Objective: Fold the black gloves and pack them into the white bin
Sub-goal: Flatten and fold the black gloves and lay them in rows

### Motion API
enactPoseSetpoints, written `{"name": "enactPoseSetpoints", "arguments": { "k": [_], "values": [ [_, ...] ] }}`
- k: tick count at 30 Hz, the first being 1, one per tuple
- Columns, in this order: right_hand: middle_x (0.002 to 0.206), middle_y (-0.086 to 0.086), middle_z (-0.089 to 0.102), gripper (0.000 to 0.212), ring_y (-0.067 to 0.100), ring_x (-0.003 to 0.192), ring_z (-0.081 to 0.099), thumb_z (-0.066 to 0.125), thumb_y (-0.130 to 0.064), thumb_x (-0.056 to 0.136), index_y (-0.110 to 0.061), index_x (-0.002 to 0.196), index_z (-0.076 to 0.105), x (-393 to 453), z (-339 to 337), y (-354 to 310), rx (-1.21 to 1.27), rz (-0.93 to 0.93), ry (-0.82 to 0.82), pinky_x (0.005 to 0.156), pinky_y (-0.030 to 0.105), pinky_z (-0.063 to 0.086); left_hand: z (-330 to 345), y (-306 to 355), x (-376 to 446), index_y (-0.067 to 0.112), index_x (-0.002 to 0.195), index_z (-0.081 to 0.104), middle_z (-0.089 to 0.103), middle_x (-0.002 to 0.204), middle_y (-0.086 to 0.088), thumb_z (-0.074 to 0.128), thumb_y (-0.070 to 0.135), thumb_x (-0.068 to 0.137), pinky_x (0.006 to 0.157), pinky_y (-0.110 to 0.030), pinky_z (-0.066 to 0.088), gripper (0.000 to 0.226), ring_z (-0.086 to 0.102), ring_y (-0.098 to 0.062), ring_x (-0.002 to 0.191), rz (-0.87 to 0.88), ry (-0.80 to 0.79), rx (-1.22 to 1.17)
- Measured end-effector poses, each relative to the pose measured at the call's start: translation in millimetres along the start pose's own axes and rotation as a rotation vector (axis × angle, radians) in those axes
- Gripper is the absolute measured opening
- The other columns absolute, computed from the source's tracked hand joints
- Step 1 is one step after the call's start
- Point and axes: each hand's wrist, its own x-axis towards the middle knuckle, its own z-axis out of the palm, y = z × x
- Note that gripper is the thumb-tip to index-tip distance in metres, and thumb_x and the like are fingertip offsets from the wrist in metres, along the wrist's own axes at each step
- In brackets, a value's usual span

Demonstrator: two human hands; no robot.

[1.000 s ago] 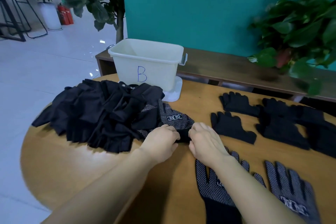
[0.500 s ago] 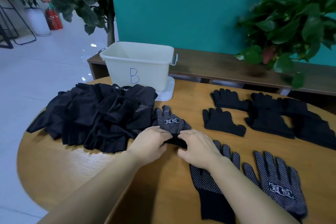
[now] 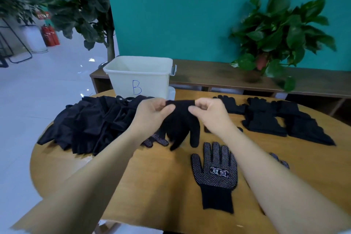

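**Glove held by cuff above table, bin not yet loaded**

Far left: a heap of black fabric (image 3: 91,123) lies spread on the round wooden table (image 3: 171,186). Soft, limp, pleated folds; whether it is gloves or other cloth I cannot tell from this view.

Behind it stands the white bin (image 3: 139,80), rigid plastic, rectangular, open top, a blue "B" on its near wall. Its inside is barely in view; no gloves show in it.

Centre: the left hand (image 3: 152,116) and right hand (image 3: 209,114) each pinch 1 end of the ribbed cuff of a held glove (image 3: 180,125), thumb against curled fingers. The cuff is stretched level between them and the glove fingers hang down toward the table. Judgement: holding by the cuff lets the knit hang straight and flat, ready for folding. This side is plain matte knit; dotted fingertips (image 3: 157,139) peeping below the left wrist may belong to a 2nd glove.

Right of centre: a dotted glove (image 3: 214,173) lies flat, palm up, fingers pointing away, white grip dots and a printed label.

Far right: plain black gloves (image 3: 266,119) lie flat in overlapping pairs, probably waiting their turn.
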Motion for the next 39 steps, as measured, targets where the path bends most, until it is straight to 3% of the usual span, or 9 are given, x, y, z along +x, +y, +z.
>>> {"name": "enactPoseSetpoints", "arguments": {
  "k": [3,9,13,18,26,31,33,36,39],
  "values": [
    [0.07,-0.005,0.073,0.016,0.007,0.066,0.068,0.066,-0.011,0.091,-0.016,0.076,0.07,-5.7,-17.3,-34.5,0.314,0.045,-0.027,0.059,0.02,0.051,-6.7,29.6,-2.9,-0.009,0.093,0.063,0.072,0.09,-0.023,0.065,0.026,0.094,0.086,-0.051,0.053,0.035,0.069,-0.034,0.084,-0.041,-0.013,-0.153],
    [0.065,0.003,0.068,0.026,0.009,0.056,0.061,0.067,-0.014,0.091,0.008,0.079,0.065,-26.1,-34.1,-59.0,0.349,0.029,-0.055,0.05,0.018,0.045,-13.4,64.1,-20.1,-0.008,0.089,0.062,0.068,0.083,-0.025,0.065,0.03,0.093,0.073,-0.037,0.05,0.038,0.06,-0.024,0.071,-0.037,-0.062,-0.22],
    [0.055,0.001,0.054,0.045,0.015,0.056,0.05,0.069,-0.014,0.089,-0.019,0.047,0.053,-31.3,-34.8,-53.9,0.211,0.05,-0.069,0.062,0.029,0.041,-12.6,69.4,-26.2,0.0,0.078,0.067,0.067,0.074,-0.018,0.065,0.029,0.093,0.064,-0.029,0.047,0.033,0.056,-0.021,0.065,-0.058,-0.041,-0.101],
    [0.049,-0.009,0.053,0.044,0.007,0.049,0.05,0.068,-0.011,0.089,-0.017,0.05,0.049,-39.2,-37.6,-52.8,0.259,0.047,-0.038,0.06,0.026,0.04,-10.5,71.1,-29.7,0.014,0.062,0.065,0.065,0.065,-0.006,0.069,0.025,0.09,0.062,-0.025,0.046,0.03,0.057,-0.012,0.059,-0.052,-0.032,-0.109],
    [0.056,-0.007,0.061,0.033,0.014,0.061,0.055,0.075,-0.016,0.083,-0.026,0.053,0.066,-41.6,-27.6,-46.9,0.237,0.006,0.201,0.062,0.031,0.046,5.3,72.4,-29.0,0.017,0.072,0.065,0.067,0.069,0.003,0.08,0.031,0.079,0.064,-0.022,0.046,0.022,0.06,-0.008,0.063,-0.041,0.269,0.059],
    [0.077,-0.006,0.072,0.014,0.007,0.073,0.065,0.067,-0.01,0.09,-0.016,0.081,0.075,-48.6,-23.1,-54.0,0.196,-0.167,0.207,0.069,0.027,0.054,20.6,83.3,-41.6,0.022,0.099,0.072,0.075,0.093,0.012,0.071,0.015,0.088,0.076,-0.01,0.051,0.013,0.067,0.006,0.085,0.103,0.045,-0.172],
    [0.097,-0.006,0.071,0.024,0.002,0.091,0.065,0.058,0.0,0.091,-0.013,0.101,0.075,-50.4,-22.7,-55.6,0.139,-0.211,0.163,0.082,0.02,0.052,26.2,86.6,-43.4,0.023,0.102,0.072,0.075,0.093,0.014,0.069,0.009,0.089,0.075,-0.009,0.05,0.019,0.069,0.002,0.091,0.123,-0.002,-0.308],
    [0.101,-0.011,0.065,0.046,-0.005,0.093,0.059,0.05,0.013,0.085,-0.023,0.101,0.074,-53.7,-28.1,-59.4,0.063,-0.266,0.107,0.081,0.008,0.045,28.4,85.7,-41.6,0.013,0.11,0.072,0.075,0.102,0.001,0.068,0.008,0.089,0.082,-0.02,0.054,0.022,0.07,-0.014,0.1,0.096,-0.012,-0.428],
    [0.097,-0.01,0.068,0.037,0.002,0.091,0.064,0.061,0.005,0.085,-0.03,0.091,0.073,-55.6,-39.0,-58.6,0.14,-0.257,0.176,0.085,0.021,0.052,27.1,82.7,-37.8,0.01,0.111,0.071,0.075,0.102,-0.008,0.063,0.006,0.092,0.086,-0.034,0.056,0.021,0.071,-0.025,0.1,0.014,-0.013,-0.489]
  ]
}}
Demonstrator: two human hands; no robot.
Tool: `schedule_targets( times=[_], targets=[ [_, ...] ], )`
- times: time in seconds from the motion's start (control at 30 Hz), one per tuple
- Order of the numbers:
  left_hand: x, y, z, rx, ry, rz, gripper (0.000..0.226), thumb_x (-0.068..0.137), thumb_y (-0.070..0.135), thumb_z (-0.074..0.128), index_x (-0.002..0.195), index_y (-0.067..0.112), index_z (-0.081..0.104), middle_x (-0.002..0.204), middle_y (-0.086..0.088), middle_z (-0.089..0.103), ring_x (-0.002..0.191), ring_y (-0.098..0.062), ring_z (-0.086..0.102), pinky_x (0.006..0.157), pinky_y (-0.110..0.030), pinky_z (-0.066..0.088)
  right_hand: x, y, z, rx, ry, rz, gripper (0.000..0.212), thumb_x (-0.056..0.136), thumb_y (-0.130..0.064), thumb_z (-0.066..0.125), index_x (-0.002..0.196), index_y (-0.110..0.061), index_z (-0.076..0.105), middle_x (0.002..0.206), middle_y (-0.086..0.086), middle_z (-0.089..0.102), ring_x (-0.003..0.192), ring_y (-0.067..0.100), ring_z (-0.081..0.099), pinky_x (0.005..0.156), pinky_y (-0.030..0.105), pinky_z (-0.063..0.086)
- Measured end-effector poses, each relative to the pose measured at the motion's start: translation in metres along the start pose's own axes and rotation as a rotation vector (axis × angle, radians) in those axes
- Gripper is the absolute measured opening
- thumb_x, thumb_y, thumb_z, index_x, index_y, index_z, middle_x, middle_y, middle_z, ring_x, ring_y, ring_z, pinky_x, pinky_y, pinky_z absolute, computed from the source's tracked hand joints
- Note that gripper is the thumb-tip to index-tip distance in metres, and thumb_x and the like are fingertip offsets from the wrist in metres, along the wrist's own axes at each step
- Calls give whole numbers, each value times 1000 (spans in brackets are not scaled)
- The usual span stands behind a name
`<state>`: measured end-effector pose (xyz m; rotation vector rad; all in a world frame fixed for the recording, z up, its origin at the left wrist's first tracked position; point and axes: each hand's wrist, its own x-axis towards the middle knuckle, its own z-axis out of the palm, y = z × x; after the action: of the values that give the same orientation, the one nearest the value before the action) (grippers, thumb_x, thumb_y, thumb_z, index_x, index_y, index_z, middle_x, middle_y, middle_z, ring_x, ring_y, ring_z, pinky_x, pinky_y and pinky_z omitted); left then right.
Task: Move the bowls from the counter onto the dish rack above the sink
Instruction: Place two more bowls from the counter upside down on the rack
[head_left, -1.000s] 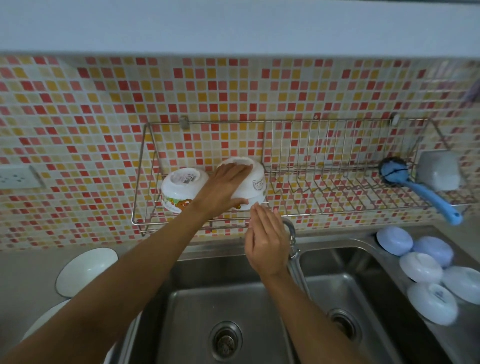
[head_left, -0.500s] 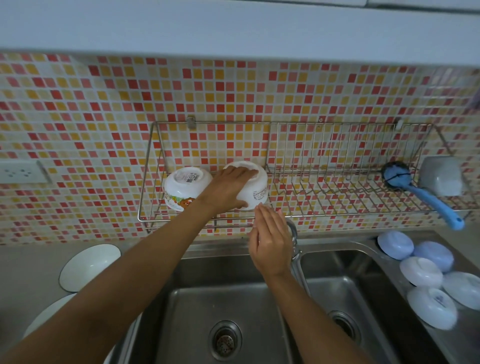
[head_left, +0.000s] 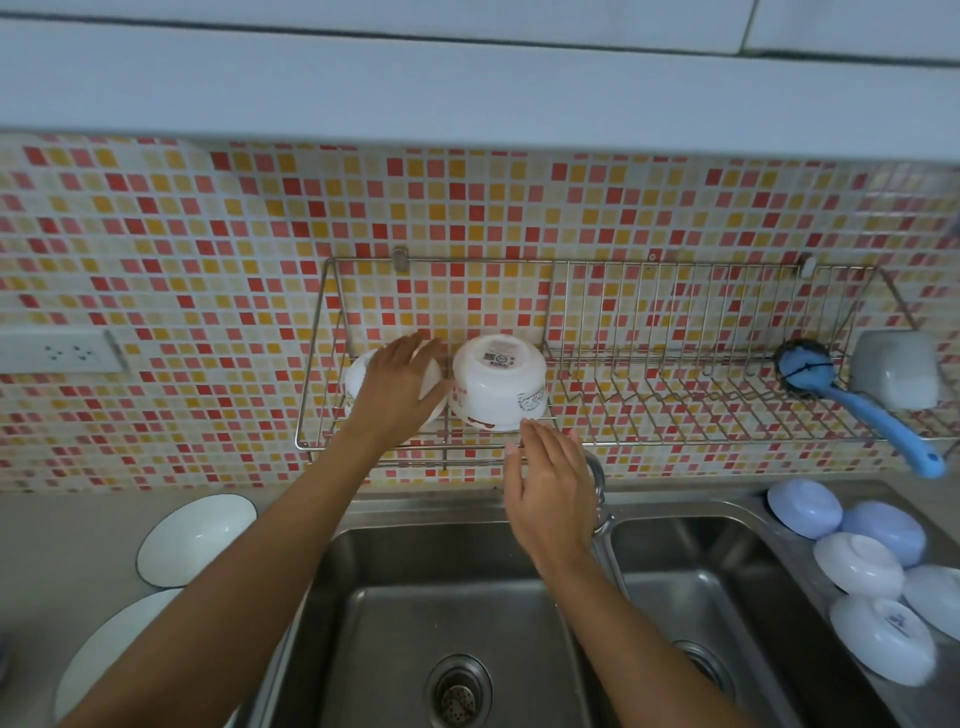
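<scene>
Head view, nearest first: the double sink (head_left: 452, 613) fills the bottom middle, with two white plates (head_left: 197, 538) on the worktop (head_left: 62, 525) at its left edge and a cluster of upturned pale blue and white bowls (head_left: 857, 564) on the draining board along its right edge, not yet moved. Above the sink divider the right hand (head_left: 550, 493) is released, fingers straight, its fingertips just below the rack's front rail and holding nothing. Farther up, the left hand (head_left: 400, 389) lies flat with spread fingers over an upturned white bowl (head_left: 358, 379) at the left end of the dish rack (head_left: 675, 436); a second white bowl (head_left: 498, 382) sits upside down just beside it, label up. At the rack's right end a blue brush (head_left: 862, 405) leans by a white cup (head_left: 898, 369). The waiting bowls look light, rigid and smooth, probably slick if wet and perhaps breakable; a grasp spanning the domed base, or thumb under the rim, seems safest.
</scene>
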<state>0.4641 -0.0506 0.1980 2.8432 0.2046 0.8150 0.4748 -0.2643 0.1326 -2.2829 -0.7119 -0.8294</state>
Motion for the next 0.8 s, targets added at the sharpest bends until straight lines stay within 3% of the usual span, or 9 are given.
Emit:
schedule_targets(
  times=[0.07,0.17,0.27,0.47,0.57,0.7,0.8],
  targets=[
    [-12,-11,-2,12,3,-88,54,94,40,50,141,16,41,151,-11,37,138,-33,35,115,-50,27,8,-9,-8,-36,-141,56,60,97,-51,38,142,-13,44,142,8,52,132,25,49,114,43,34],
    [-24,-17,-4,-44,55,-160,45,95,36,48,136,17,48,148,-8,42,134,-31,41,112,-49,32,30,-11,-7,-62,-330,68,73,97,-59,31,154,-17,10,161,7,16,148,25,18,118,38,1],
    [-33,-16,-4,-29,62,-157,43,97,34,46,137,19,48,146,-5,45,133,-28,44,112,-48,33,54,-14,4,-76,-418,83,72,99,-56,25,154,-17,-1,163,5,3,150,25,7,119,40,-2],
    [-45,-19,-1,-45,-25,-176,50,100,41,31,146,23,35,151,0,37,142,-20,30,110,-47,36,55,-16,18,-237,-420,52,69,99,-52,14,154,-12,0,163,7,3,150,26,6,121,49,3],
    [-44,-21,2,3,-94,-135,53,100,44,24,149,24,26,156,2,28,145,-18,21,116,-47,27,55,-15,21,-248,-404,64,70,99,-52,15,154,-11,1,163,9,5,150,27,8,121,49,6],
    [-46,-17,2,61,-106,-178,55,100,47,17,151,25,16,160,3,13,148,-19,9,118,-41,9,47,-17,19,-260,-342,45,69,97,-47,11,151,-5,23,157,14,28,146,28,25,120,51,15],
    [-62,-12,2,136,-38,-172,56,101,46,13,152,22,16,159,0,14,147,-20,12,116,-36,2,35,-18,17,-251,-301,39,65,100,-45,12,146,-5,36,151,13,39,142,28,33,120,50,16]
  ],
)
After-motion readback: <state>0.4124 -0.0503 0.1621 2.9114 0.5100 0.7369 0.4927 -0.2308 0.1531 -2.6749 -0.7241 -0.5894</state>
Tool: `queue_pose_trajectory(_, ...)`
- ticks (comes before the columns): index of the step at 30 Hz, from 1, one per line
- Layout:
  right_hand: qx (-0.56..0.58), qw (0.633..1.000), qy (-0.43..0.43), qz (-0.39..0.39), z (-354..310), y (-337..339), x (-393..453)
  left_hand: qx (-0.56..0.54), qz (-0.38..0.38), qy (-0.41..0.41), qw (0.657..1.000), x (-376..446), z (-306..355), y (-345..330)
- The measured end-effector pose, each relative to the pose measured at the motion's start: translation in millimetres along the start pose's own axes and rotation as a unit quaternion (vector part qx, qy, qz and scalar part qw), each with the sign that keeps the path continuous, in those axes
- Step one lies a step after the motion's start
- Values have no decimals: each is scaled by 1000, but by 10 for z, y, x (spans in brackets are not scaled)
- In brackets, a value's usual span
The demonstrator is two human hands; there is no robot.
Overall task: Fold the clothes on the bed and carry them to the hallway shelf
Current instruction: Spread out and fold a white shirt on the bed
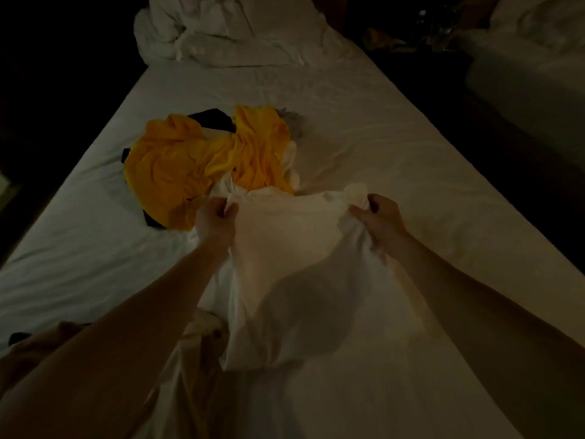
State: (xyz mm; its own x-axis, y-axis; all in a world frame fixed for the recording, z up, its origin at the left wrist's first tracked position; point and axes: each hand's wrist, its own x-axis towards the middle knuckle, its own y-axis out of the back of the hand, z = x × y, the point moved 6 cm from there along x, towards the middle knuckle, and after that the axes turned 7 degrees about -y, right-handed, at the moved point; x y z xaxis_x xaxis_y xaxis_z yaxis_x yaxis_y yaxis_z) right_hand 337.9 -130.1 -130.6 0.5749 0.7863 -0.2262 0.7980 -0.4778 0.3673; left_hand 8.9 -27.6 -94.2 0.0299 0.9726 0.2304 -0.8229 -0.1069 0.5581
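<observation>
Left hand [217, 221] and right hand [376, 217] each pinch white garment [285, 264]; dim light, far edge may snag yellow clothes [196, 163].

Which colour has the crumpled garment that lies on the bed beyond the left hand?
Bright yellow-orange: the crumpled garment shows best in the head view.

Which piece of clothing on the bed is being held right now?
The white garment, nearest the person: the left hand and right hand each pinch a top corner. The yellow garment and the black one beneath it lie untouched.
</observation>
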Motion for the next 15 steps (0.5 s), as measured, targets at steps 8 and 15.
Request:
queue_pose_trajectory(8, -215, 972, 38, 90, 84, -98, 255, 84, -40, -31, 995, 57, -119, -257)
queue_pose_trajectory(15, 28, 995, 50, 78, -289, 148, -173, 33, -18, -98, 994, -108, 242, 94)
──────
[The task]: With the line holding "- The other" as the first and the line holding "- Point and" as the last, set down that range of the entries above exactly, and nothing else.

[Task result]:
- The other columns absolute, computed from the source's tracked hand joints
- Step 1 is one step after the call's start
- Point and axes: each hand's wrist, its own x-axis towards the middle knuckle, its own z-axis out of the palm, y = z × x

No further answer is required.